Hi again. I'm afraid I've just been trying Lemsip this (long) weekend; but I looked at what would happen with coin tosses, doubling on heads and halving on tails (and repeating with whatever I end up with) and the halvings do seem to cancel out the doublings.
I'm puzzled by the last examiner's reference to a huge sophisticated literature, though; is that supposed to be a philosophically good thing?
We know that someone had put 3 (of some units) into the 2 envelopes. The amount in the envelope you picked is X, say (and the amount in the other is Y). So (X + Y = 3, and) either (50%) X = 1 (= Y/2), or else (50%) X = 2 (= 2Y).
After you picked an envelope, either X was definitely (whether you looked at the amount or not) 1, or else X was definitely 2.
Suppose you got 1. Call that possible world A. You would definitely gain X = 1 on switching, but if you would have lost you would have been in possible world B, with 2 in your envelope, and you would have lost 1/2 of that.
Now suppose you're in B. Then you would definitely lose X/2 = 1 on switching, but if you would have gained you would have been in A, with 1 in your envelope, and you would have gained that amount.
The problem is to calculate your expected gain on switching. It is 50/50 which world you are in. If you are in A you gain X = 1, and if you are in B you lose X/2 = 1. So your expected gain is 50% of X or 1 (or Y/2) + 50% of X/2 or 1 (or Y) = 0.
For my sins, whilst I can just about see the relevence of your rigid designation (although philosophy of language is very obscure to me) I fail to see how any huge literature on that last equation could be sophisticated in a good way!
Hello, enigamn. That's great, its not the experiment I had in mind, (I don't think) But of course, even if you continued swapping at 50% chance either way, over a long period of trials you going to end up with what you started with.

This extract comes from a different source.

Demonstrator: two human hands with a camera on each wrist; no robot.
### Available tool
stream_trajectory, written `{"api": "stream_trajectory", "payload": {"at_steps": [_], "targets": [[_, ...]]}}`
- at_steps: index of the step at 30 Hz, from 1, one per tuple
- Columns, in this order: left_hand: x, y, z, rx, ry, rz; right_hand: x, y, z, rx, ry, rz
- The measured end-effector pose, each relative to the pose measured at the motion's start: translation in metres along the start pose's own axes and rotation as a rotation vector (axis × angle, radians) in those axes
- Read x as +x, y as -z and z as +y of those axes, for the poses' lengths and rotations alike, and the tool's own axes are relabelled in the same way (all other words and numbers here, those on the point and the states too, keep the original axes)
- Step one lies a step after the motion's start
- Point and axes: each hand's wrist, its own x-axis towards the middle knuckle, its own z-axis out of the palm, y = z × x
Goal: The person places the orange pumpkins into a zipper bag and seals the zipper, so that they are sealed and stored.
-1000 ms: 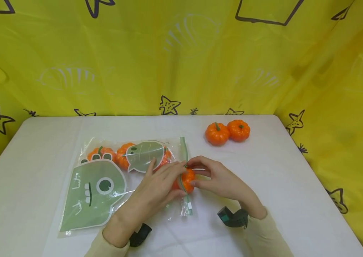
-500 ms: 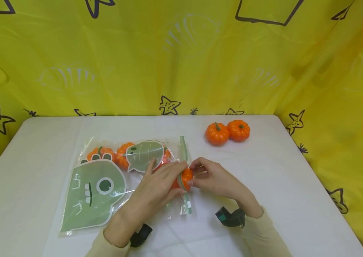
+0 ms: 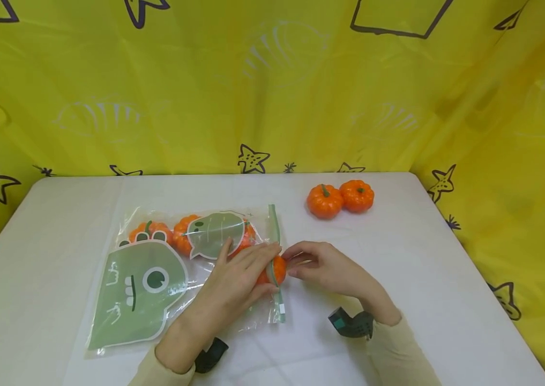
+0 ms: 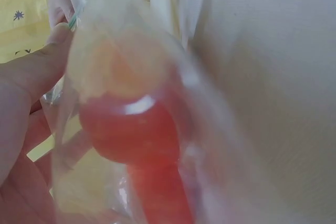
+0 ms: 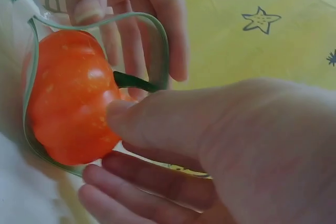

This is the reality underlying the two envelope paradox.
The reason why "rigid designators" is needed is because we have some algebraic reference problems in the formation of the paradoxical thinking.
Suppose you choose an envelope and it contains £10. According to your original post P(£10 = the highest amount) = 1/2. But now suppose £10 is the highest amount, (the other envelope contains £5), One ought to be able to substitue co refering terms. So P(£10 = £10) = 1/2. Sheer nonsense. No one, what ever their interpretation of probability has the probability of a tautology at less than 1. So what is the probability that £10 is the highest amount? There is more than one way to interpret this. If the highest amount is a non rigid designator, then it is possible that £10 is not the highest amount, but if it is a rigid designator, then it is impossible that £10 is not the highest amount.
We have the erroneous reasoning:
1. P(I picked the envelope with the highest amount) = 1/2
2. I picked the envelope with £10.
Therefore
3 P(£10 = the highest amount) = 1/2.
This argument is invalid because "the highest amount" is a rigid designator in 1 and a non rigid designator in 2.
Without showing this argument to be invalid, the paradox retains it's force.
Yeah, upon reflection I now find this paradox fairly deep! For what it's worth I've noted my failure to understand it here.
I'm trying to contact Jonny Blamey. If he would be willing to write me back (and perhaps delete this comment), I could give him specifics about why I want to get in touch with him
Sounds intriguing Keith, but I don't know how to write back to you. Give me your email address.
Curiosity killed the cat. This is Jonny Blamey, what do you want with me Keith?